Nachgedacht - August/September 2021

Das sommerliche Urlaubsfoto auf dem Titel hat mir vor zwei Jahren mein Bruder von der Insel Poel geschickt – fotografiert auf seiner morgendlichen Fahrt mit dem Rad zum Bäcker.

Im Hintergrund: ein Feld mit schon gelb leuchtendem Korn, das sich sanft im Wind bewegt. Angezogen werden die Augen aber noch mehr von den zarten roten, weiß-gelben und blauen Blüten am Feldrand: vom Mohn, von der Kamille… 

Ein Satz von Kathrin Oxen, Pfarrerin in Berlin, fiel mir dazu ein: „Das Schönste am Sommer sind die Ränder.“ Die Blumen mit ihren herrlichen Farben wachsen am Feldrand. Dort, wo der fleißige Bauer mit seinem Gerät, mit Pflug und Sämaschine, gerade nicht gearbeitet hat und das Unkrautvernichtungsmittel sein Werk nicht tun konnte.

Das Schönste – sind das nicht tatsächlich die Ränder? Ein Bild ist das zum Meditieren für die Urlaubszeit: Das Schönste grünt da, wo nicht alles bis zum letzten Meter geplant und ausgenutzt ist. Es wächst dort, wo unser Planen und Schaffen an seine Grenze gekommen ist. Das Schönste wächst an den Rändern, wo manches durchein­ander wild blühen darf, wo das Leben noch nicht vollkommen auf den Nutzeffekt zurechtgestutzt ist.

Ist es nicht so – auf dem Feld und im Leben? Wächst das Schönste nicht häufig dort, wo unser Planen und Tun aufhört: eben an den Rändern?

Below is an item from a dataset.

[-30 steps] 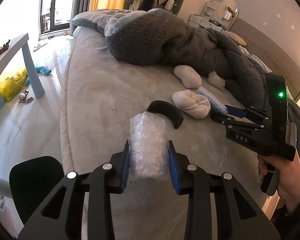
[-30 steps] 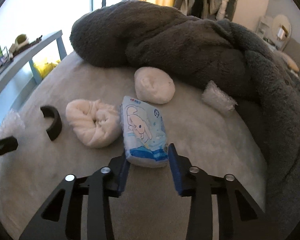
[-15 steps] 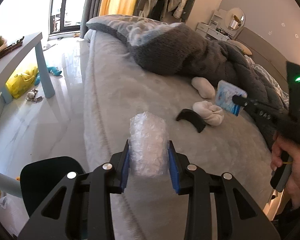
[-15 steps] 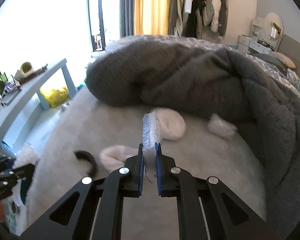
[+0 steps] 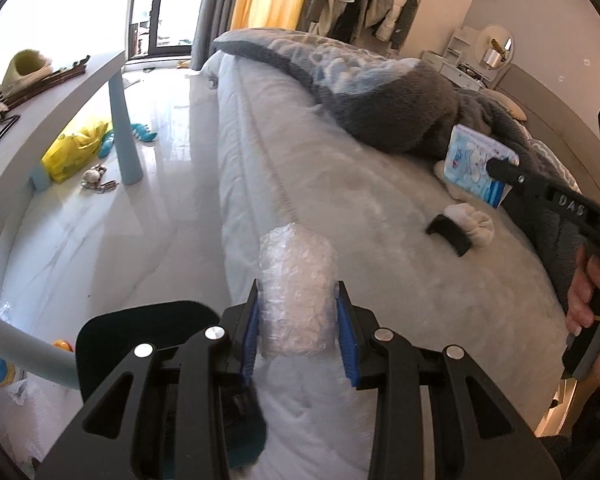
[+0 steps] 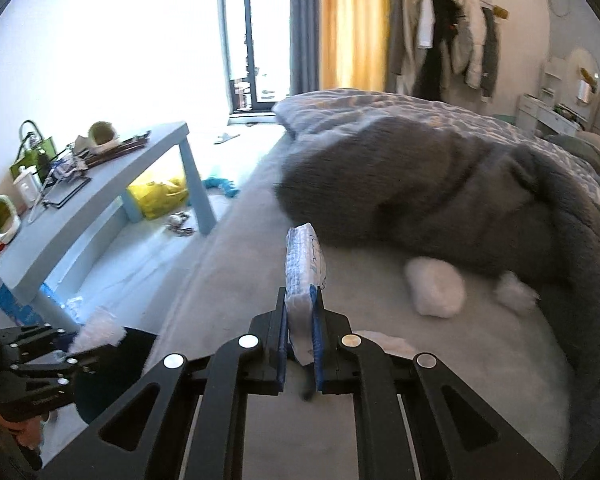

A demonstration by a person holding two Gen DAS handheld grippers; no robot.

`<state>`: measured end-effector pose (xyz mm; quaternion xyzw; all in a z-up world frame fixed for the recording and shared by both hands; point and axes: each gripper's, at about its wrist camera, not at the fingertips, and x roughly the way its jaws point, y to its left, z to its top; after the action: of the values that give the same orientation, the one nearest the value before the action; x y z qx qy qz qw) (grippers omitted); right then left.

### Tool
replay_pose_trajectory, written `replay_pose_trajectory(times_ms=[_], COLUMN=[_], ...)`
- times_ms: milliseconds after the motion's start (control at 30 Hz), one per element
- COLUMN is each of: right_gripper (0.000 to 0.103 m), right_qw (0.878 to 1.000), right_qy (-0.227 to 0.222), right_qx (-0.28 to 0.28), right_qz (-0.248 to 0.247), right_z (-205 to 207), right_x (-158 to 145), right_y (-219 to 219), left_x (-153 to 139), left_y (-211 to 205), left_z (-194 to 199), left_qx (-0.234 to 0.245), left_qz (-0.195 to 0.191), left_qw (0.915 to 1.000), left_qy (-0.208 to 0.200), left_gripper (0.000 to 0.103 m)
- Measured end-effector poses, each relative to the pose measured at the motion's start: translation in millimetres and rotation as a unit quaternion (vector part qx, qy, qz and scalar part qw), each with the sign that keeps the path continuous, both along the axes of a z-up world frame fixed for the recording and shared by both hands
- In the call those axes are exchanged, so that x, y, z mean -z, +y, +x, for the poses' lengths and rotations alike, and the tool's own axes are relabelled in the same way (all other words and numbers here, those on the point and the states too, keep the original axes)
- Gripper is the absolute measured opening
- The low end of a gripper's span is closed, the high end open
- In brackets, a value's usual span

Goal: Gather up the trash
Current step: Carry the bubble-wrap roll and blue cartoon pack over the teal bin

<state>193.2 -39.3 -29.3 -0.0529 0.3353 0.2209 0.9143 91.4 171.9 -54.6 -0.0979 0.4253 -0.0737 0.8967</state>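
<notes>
Bubble wrap wad (image 5: 298, 292) clamped upright in left tongs (image 5: 298, 330), over the bed (image 5: 380, 280) edge. Tissue pack (image 6: 303, 276) pinched edge-on in right tongs (image 6: 300, 336), long axis pointing away, lifted clear of the bed. Black bin (image 5: 148, 328) sits just below-left of left tongs, so left is nearer for the drop. Remaining on the bed: white sock roll (image 6: 436, 292), small plastic wad (image 6: 514, 292), black curved piece (image 5: 450, 234), grey blanket (image 6: 440, 192). Nothing blocks the bin
</notes>
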Motion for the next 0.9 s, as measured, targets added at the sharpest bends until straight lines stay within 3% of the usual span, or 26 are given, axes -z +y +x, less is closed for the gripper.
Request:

Jesus sagt: „Schaut die Lilien auf dem Feld an, wie sie wachsen: Sie arbeiten nicht, auch spinnen sie nicht. Ich sage euch, dass auch Salomo in aller seiner Herrlichkeit nicht gekleidet gewesen ist wie eine von ihnen...“ (Mt 6,28 f)

Wie wichtig, sich dafür Zeit zu nehmen: für das, was über verplanten Alltag hinausgeht. Zeit nicht nur für den Beruf, für die Pflicht und für die nutzbringend verwendete Zeit, sondern auch für das, was uns an Gutem einfach so zufällt.

Ich wünsche Ihnen viele Sommertage, die nicht bis zum Rand ausgefüllt sind. Tage, an denen der Pflug der Arbeit und der Unkrautvernichter des Terminplans nicht bis zum Rand reichen. Denn das Schönste sind tatsächlich oft die Ränder… Halten wir Ausschau.

Vielleicht schaffen wir auch nach dem Urlaub, mehr Ränder an den Tagen zu lassen – um zu sehen, was auf ihnen wächst… Gesegnete Sommerzeit!